What this task involves:
Every line of the material must be restated exactly, though not its pictures.

━━ Input data ━━

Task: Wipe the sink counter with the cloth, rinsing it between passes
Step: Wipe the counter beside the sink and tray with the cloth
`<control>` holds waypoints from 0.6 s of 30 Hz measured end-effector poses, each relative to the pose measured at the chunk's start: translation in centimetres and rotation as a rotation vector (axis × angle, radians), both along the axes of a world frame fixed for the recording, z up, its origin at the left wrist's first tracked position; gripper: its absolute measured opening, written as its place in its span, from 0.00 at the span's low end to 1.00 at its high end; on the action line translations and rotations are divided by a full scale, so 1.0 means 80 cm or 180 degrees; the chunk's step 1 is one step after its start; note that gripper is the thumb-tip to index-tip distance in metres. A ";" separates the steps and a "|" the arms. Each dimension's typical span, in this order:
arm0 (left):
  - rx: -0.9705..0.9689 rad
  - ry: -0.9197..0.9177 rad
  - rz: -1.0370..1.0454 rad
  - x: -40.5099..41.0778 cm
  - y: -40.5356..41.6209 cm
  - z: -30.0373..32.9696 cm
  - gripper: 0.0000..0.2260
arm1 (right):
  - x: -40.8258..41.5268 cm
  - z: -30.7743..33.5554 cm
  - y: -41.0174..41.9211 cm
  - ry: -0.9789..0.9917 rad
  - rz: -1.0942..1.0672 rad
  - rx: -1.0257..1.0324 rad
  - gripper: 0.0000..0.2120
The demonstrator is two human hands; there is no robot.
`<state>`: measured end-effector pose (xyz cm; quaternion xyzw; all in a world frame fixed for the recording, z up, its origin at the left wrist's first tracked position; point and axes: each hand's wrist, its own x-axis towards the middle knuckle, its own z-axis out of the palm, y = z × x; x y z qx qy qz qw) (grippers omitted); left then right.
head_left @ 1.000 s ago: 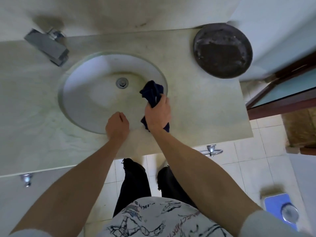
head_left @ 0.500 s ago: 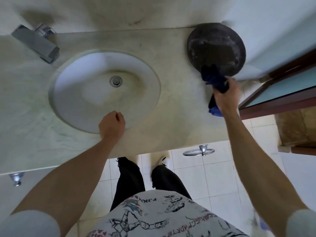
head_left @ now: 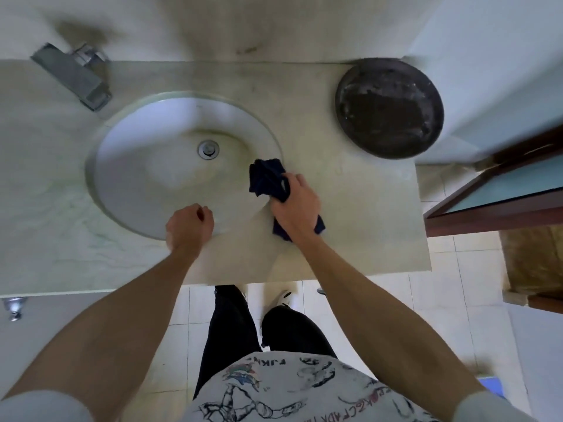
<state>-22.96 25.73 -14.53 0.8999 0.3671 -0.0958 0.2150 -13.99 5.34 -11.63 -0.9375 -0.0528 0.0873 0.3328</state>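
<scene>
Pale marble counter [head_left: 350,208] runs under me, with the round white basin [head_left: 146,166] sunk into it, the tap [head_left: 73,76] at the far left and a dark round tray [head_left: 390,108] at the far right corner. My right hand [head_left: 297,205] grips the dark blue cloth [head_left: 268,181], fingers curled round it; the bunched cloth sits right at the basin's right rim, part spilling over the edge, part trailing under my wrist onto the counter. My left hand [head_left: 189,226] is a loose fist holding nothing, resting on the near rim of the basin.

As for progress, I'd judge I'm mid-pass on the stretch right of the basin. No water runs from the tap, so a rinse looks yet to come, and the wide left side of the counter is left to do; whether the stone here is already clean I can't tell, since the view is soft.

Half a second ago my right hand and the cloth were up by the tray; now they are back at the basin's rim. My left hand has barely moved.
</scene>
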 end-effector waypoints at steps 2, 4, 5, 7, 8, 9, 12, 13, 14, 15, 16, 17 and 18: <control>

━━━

Task result:
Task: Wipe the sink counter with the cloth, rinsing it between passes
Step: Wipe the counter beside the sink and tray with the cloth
`<control>` holds waypoints from 0.6 s of 30 Hz measured end-effector poses, each relative to the pose measured at the chunk's start: translation in centimetres and rotation as a rotation vector (axis × angle, radians), both along the axes of a world frame fixed for the recording, z up, its origin at the left wrist's first tracked position; gripper: its absolute measured opening, written as its place in its span, from 0.00 at the span's low end to 1.00 at its high end; on the action line translations and rotations are divided by a full scale, so 1.0 means 80 cm or 180 degrees; the chunk's step 1 is one step after its start; note that gripper is the thumb-tip to index-tip distance in metres. A ";" separates the steps and a "|" the arms. Each dimension's typical span, in this order:
arm0 (left):
  - rx: -0.9705..0.9689 rad
  - ry: -0.9197..0.9177 rad
  - rz: -1.0370..1.0454 rad
  - x: -40.5099..41.0778 cm
  - y: -40.5356..41.6209 cm
  - z: -30.0373..32.9696 cm
  - gripper: 0.0000..0.2260
arm1 (right):
  - x: -40.8258..41.5268 cm
  - z: -30.7743..33.5554 cm
  - y: -41.0174..41.9211 cm
  - ry: -0.9789..0.9917 rad
  - rz: -1.0942..1.0672 rad
  - rx: -1.0257..1.0324 rad
  - gripper: 0.0000..0.2120
The demonstrator is two human hands; there is no robot.
`<state>`: measured end-effector pose (xyz cm; quaternion xyzw; all in a world frame fixed for the recording, z up, its origin at the left wrist's first tracked position; point and axes: each hand's wrist, its own x-axis towards the middle knuckle, its own z-axis out of the palm, y = z × x; x y z qx qy qz qw) (grippers omitted); left then right.
head_left @ 1.000 s ago: 
head_left @ 0.500 s ago: 
head_left @ now: 
<state>-22.96 25.73 -14.53 0.8999 0.3671 -0.0958 0.2150 -13.99 5.34 -11.63 -0.9375 -0.0528 0.0873 0.3328</state>
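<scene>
Pale marble counter [head_left: 350,208] runs under me, with the round white basin [head_left: 146,166] sunk into it, the tap [head_left: 73,76] at the far left and a dark round tray [head_left: 390,108] at the far right corner. My right hand [head_left: 297,205] grips the dark blue cloth [head_left: 268,181], fingers curled round it; the bunched cloth sits right at the basin's right rim, part spilling over the edge, part trailing under my wrist onto the counter. My left hand [head_left: 189,226] is a loose fist holding nothing, resting on the near rim of the basin.

As for progress, I'd judge I'm mid-pass on the stretch right of the basin. No water runs from the tap, so a rinse looks yet to come, and the wide left side of the counter is left to do; whether the stone here is already clean I can't tell, since the view is soft.

Half a second ago my right hand and the cloth were up by the tray; now they are back at the basin's rim. My left hand has barely moved.
</scene>
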 end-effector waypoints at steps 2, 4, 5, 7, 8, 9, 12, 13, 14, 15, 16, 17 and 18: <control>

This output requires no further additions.